Sharif Freeha, Ghulam Samina, Malik Arshad Nawaz, Saeed Quratulain
Department of Physiotherapy, Armed Forces Institute of Rehabilitation Medicine (AFIRM), Rawalpindi.
Department of Rehabilitation, Riphah International University, Islamabad.
J Coll Physicians Surg Pak. 2017 Nov;27(11):703-706.
To compare the effectiveness of functional electrical stimulation (FES) versus conventional electrical stimulation in gait rehabilitation of patients with stroke for finding the most appropriate problem-oriented treatment for foot drop patients in a shorter time period.
Randomized controlled trial.
Armed Forces Institute of Rehabilitation Medicine, Rawalpindi, from July to December 2016.
Subjects with foot drop due to stroke were allotted randomly into 1 of 2 groups receiving standard rehabilitation with Functional Electrical Stimulation (FES) or Electrical Muscle Stimulation (EMS). FES was applied on tibialis anterior 30 minutes/day, five days/week for six weeks. EMS was also applied on the tibialis anterior five days/week for six weeks. Outcome measures included Fugl-Meyer Assessment Scale, Modified Ashworth Scale, Berg Balance Scale (BBS), Time Up and Go Test (TUG) and Gait Dynamic Index (GDI). They were recorded at baseline, after 3 and 6 weeks. Pre- and post-treatment scores were analyzed between two groups on SPSS-20.
After six weeks of intervention, significant improvement was recorded in Fugl-Meyer Assessment score (p<0.001), modified Ashworth Scale score (p=0.027), Berg Balance Scale score (p<0.001), Time Up and Go Test (p<0.001) and Gait Dynamic Index (p=0.012) of the group subjected to FES.

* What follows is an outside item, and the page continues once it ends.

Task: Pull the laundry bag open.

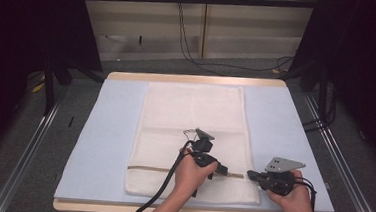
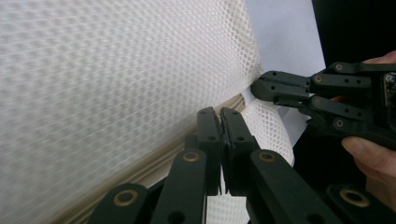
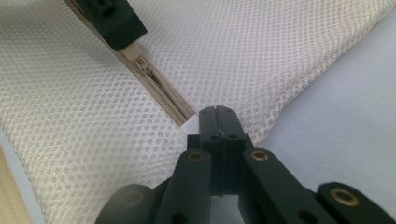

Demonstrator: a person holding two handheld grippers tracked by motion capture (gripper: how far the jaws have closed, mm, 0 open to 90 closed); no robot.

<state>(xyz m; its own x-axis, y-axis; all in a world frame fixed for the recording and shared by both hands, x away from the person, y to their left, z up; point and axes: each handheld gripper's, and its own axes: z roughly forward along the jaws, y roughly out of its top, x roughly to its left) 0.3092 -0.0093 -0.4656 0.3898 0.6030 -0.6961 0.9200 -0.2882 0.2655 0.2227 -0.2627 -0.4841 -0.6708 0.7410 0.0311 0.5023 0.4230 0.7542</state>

Gait training with FES is more effective than EMS in improving mobility, balance, gait performance and reducing spasticity in stroke patients. The research will help clinicians to select appropriate treatment of foot drop in stroke patients.
比较功能性电刺激(FES)与传统电刺激在中风患者步态康复中的效果,以便在更短时间内为足下垂患者找到最合适的针对性治疗方法。
随机对照试验。
2016年7月至12月,拉瓦尔品第武装部队康复医学研究所。
因中风导致足下垂的受试者被随机分为两组,分别接受功能性电刺激(FES)或肌肉电刺激(EMS)的标准康复治疗。FES应用于胫前肌,每天30分钟,每周五天,持续六周。EMS也应用于胫前肌,每周五天,持续六周。观察指标包括Fugl-Meyer评估量表、改良Ashworth量表、Berg平衡量表(BBS)、起立行走测试(TUG)和步态动态指数(GDI)。在基线、3周和6周后进行记录。两组治疗前后的评分在SPSS-20上进行分析。
干预六周后,接受FES治疗的组在Fugl-Meyer评估评分(p<0.001)、改良Ashworth量表评分(p=0.027)、Berg平衡量表评分(p<0.001)、起立行走测试(p<0.001)和步态动态指数(p=0.012)方面均有显著改善。
在改善中风患者的运动能力、平衡、步态表现和减轻痉挛方面,FES步态训练比EMS更有效。该研究将有助于临床医生为中风患者选择合适的足下垂治疗方法。